**PROBLEM DETAILS:** Filter the data for lines with the word "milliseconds", then copy every line so identified.

**INFORMATION PROVIDED:**
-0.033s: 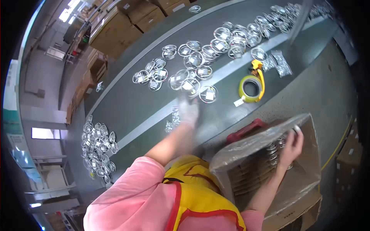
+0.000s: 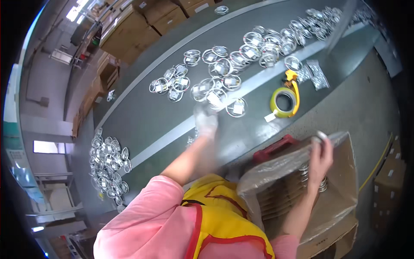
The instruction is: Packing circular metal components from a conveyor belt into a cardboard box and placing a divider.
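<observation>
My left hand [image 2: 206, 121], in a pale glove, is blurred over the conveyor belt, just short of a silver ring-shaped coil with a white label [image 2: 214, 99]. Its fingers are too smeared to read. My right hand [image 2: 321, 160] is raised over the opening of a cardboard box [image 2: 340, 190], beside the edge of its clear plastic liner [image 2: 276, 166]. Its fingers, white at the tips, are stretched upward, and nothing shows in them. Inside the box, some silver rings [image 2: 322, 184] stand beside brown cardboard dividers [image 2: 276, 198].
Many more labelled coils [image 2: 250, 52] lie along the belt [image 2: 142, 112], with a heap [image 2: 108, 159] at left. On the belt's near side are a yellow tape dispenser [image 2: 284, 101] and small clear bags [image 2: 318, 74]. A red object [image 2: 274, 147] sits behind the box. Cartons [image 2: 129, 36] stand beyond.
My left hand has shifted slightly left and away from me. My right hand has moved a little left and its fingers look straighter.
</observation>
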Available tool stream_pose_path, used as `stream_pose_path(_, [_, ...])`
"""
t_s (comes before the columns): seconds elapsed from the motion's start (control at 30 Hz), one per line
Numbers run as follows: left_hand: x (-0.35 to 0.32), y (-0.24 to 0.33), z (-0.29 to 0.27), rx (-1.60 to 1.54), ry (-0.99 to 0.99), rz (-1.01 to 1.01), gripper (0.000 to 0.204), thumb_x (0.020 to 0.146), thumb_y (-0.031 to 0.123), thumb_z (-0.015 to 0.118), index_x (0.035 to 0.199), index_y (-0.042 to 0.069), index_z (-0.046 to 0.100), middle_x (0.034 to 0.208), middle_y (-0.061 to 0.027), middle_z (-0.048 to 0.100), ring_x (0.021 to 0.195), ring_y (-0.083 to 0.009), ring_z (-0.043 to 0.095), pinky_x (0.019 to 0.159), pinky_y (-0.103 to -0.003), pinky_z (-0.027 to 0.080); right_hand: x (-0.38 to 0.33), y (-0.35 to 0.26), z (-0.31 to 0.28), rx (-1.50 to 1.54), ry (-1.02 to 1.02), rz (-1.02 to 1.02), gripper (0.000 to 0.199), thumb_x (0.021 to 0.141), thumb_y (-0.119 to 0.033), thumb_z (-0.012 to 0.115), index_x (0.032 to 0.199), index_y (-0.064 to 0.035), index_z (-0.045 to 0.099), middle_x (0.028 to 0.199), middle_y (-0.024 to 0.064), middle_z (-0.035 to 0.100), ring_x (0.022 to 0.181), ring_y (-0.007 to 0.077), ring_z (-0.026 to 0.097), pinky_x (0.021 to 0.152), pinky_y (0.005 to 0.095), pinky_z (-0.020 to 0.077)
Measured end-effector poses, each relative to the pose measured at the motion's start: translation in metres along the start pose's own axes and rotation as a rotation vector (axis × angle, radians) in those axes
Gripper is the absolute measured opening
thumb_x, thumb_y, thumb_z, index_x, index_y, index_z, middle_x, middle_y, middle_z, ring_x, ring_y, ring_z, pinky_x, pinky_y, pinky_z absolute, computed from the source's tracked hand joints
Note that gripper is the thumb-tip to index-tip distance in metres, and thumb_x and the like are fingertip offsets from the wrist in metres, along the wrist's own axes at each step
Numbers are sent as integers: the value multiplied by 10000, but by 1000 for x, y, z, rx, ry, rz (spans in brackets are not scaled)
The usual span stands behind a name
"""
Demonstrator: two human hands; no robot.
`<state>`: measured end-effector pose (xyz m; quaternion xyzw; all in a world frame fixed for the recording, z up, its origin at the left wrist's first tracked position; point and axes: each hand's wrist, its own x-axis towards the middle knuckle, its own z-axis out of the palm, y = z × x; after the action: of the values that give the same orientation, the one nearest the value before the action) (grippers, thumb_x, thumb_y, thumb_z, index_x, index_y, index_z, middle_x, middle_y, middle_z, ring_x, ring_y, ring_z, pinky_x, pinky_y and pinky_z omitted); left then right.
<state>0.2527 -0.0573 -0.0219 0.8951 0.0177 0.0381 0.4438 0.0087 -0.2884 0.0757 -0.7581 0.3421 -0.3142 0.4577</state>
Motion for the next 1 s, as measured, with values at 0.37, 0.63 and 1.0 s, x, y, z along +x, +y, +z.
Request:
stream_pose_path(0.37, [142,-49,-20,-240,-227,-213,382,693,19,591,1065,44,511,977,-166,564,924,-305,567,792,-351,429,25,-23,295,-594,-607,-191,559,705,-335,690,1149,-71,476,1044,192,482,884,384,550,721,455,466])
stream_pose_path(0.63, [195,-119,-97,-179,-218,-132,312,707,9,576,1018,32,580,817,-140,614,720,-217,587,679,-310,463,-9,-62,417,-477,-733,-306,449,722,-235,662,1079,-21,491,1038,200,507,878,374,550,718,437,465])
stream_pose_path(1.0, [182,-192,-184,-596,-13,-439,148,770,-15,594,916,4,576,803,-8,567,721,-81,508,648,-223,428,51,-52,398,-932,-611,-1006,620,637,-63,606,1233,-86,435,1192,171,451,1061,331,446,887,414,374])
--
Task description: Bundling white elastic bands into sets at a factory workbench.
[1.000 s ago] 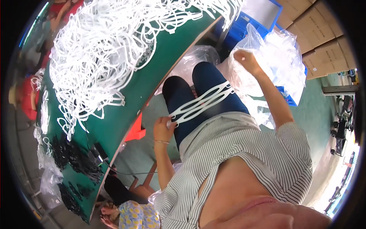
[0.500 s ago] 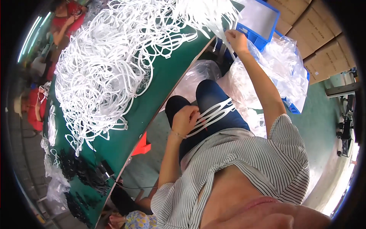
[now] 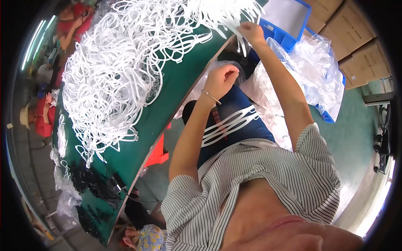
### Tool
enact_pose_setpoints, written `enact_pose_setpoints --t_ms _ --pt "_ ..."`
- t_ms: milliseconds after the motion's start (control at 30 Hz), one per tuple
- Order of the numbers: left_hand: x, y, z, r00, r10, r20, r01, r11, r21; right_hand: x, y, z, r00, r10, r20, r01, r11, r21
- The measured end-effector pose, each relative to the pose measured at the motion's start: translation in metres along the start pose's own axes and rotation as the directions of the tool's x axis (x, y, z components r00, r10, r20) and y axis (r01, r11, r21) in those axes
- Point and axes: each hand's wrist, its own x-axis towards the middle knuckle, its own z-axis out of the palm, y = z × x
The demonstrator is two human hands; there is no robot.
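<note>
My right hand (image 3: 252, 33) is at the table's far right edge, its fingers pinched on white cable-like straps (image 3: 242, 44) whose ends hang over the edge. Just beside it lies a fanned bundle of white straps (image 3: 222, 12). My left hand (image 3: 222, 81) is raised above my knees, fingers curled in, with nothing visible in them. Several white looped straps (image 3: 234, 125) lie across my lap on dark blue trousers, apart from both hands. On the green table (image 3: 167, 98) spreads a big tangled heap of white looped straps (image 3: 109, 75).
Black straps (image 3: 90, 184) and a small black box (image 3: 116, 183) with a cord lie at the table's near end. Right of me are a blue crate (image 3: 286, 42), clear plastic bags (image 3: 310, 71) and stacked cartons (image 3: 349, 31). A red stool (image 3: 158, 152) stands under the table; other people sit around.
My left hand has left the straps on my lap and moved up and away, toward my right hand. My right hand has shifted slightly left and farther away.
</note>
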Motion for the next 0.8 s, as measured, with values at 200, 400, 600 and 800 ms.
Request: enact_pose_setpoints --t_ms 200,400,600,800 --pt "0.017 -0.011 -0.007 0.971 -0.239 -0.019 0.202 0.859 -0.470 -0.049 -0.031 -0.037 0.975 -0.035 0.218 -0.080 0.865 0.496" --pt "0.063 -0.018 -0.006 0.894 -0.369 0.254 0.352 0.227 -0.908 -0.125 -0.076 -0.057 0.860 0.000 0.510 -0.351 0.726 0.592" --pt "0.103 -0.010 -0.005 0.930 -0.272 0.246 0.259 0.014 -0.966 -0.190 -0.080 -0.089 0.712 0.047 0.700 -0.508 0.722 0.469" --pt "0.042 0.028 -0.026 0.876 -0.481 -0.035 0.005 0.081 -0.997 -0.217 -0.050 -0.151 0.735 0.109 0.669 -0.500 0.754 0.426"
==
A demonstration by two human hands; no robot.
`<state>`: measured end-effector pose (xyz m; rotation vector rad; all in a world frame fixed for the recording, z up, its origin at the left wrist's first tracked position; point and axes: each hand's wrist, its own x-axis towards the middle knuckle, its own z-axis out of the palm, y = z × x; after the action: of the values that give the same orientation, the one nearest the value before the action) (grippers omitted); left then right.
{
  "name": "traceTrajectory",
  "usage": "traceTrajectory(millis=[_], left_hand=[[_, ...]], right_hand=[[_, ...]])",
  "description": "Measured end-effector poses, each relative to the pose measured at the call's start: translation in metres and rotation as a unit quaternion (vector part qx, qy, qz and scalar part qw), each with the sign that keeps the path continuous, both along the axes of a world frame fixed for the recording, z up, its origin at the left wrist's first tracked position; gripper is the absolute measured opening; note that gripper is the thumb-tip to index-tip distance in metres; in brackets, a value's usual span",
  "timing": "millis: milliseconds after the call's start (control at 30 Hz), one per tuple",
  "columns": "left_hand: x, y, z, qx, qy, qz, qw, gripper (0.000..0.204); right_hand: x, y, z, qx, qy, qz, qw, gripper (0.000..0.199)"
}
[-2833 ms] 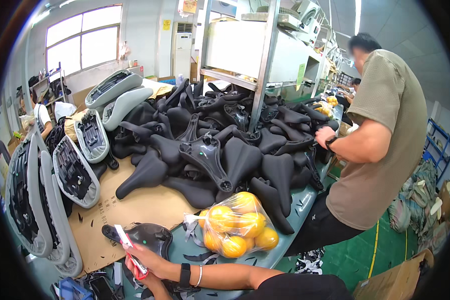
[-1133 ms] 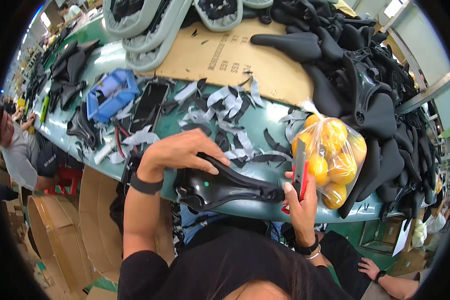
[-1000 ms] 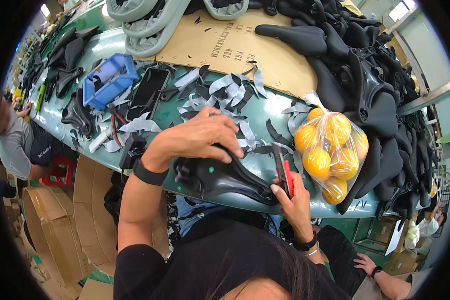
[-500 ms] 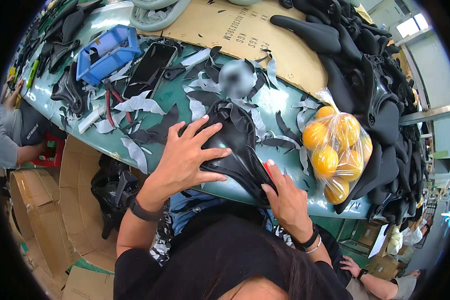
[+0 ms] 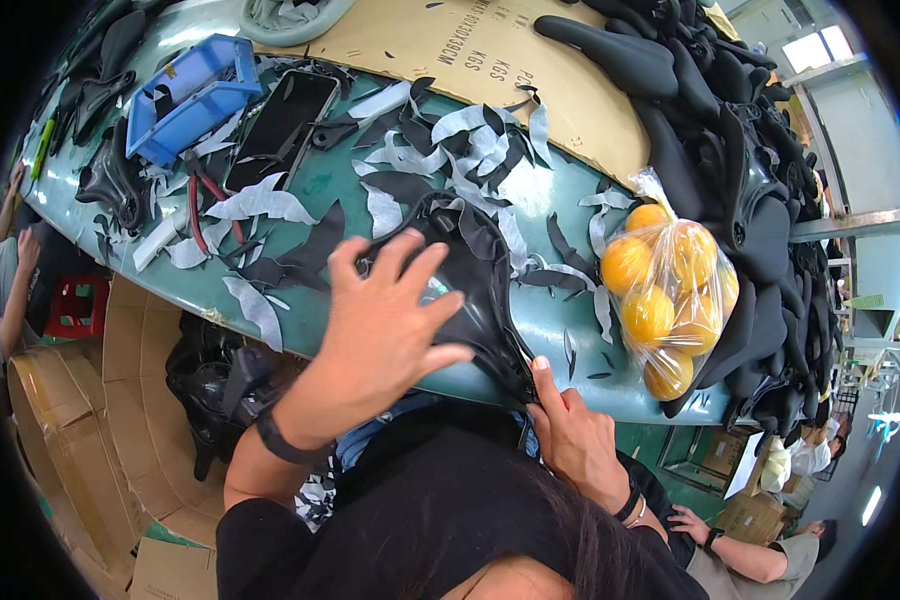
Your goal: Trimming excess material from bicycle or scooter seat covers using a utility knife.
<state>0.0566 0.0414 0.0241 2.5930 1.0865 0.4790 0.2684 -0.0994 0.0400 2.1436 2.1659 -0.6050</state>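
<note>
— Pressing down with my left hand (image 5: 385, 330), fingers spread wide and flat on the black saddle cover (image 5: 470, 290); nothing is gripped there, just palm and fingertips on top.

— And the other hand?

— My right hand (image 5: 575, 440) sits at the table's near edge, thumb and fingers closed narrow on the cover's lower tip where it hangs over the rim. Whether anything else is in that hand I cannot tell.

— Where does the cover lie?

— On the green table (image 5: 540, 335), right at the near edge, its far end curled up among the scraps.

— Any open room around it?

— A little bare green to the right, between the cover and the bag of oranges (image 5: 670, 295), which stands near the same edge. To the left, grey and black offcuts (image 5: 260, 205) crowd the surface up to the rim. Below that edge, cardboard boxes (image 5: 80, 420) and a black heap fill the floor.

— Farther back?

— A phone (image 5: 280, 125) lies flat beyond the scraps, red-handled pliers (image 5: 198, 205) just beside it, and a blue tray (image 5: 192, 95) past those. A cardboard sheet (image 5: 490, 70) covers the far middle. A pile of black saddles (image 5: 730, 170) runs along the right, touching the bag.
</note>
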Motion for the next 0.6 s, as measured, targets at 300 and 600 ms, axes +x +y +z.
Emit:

**RESPONSE TO THIS TASK:**
- t_ms: milliseconds after the motion's start (control at 30 Hz), one per tuple
  "timing": "millis: milliseconds after the call's start (control at 30 Hz), one per tuple",

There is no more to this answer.